━━ Data segment ━━
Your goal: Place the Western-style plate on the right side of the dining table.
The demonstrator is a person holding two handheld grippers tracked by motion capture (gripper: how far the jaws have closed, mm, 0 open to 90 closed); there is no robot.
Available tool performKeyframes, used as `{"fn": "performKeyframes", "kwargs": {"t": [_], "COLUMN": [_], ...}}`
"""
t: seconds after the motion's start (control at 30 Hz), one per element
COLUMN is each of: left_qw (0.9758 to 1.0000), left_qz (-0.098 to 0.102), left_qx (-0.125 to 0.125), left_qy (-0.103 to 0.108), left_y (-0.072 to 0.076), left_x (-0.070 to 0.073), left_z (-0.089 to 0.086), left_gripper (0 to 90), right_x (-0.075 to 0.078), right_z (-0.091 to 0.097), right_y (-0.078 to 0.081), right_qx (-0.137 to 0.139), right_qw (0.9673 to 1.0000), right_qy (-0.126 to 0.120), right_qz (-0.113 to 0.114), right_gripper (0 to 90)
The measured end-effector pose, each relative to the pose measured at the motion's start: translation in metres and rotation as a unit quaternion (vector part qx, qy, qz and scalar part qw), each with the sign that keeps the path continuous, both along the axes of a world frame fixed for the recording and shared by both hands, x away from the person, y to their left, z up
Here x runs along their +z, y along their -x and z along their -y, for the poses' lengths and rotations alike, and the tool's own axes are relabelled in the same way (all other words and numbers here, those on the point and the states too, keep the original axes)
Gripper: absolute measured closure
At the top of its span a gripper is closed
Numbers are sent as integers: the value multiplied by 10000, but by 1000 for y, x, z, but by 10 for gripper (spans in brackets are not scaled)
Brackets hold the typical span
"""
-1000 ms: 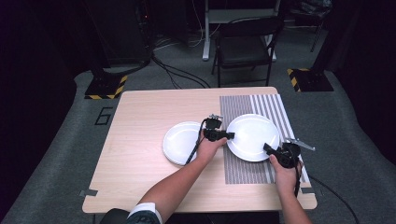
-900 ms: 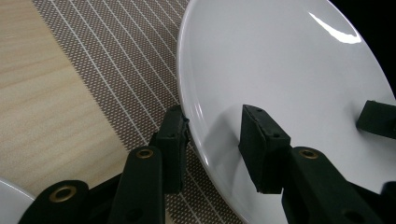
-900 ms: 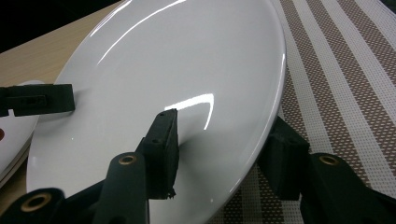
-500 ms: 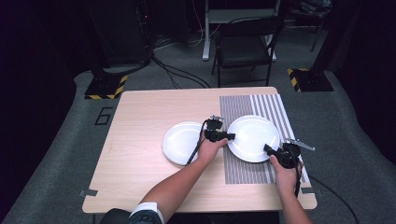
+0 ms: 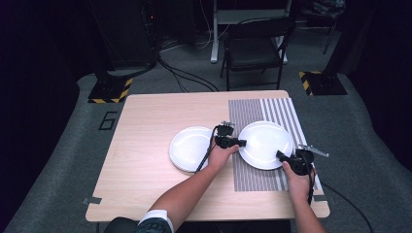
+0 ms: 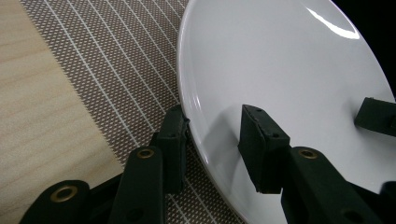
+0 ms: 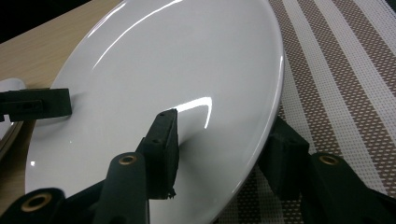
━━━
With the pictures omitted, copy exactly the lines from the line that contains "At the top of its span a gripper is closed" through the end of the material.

- _Response to this task_:
At the top of its span a gripper is closed
Numbers are sent as integers: the value multiplied by 10000, but by 1000 for y, x, z, but by 10 for gripper (spans in brackets are not scaled)
Brackets hold the typical span
"""
-1000 ms: 
-900 ms: 
-900 ms: 
-500 ms: 
+0 ms: 
+0 ms: 
+0 ms: 

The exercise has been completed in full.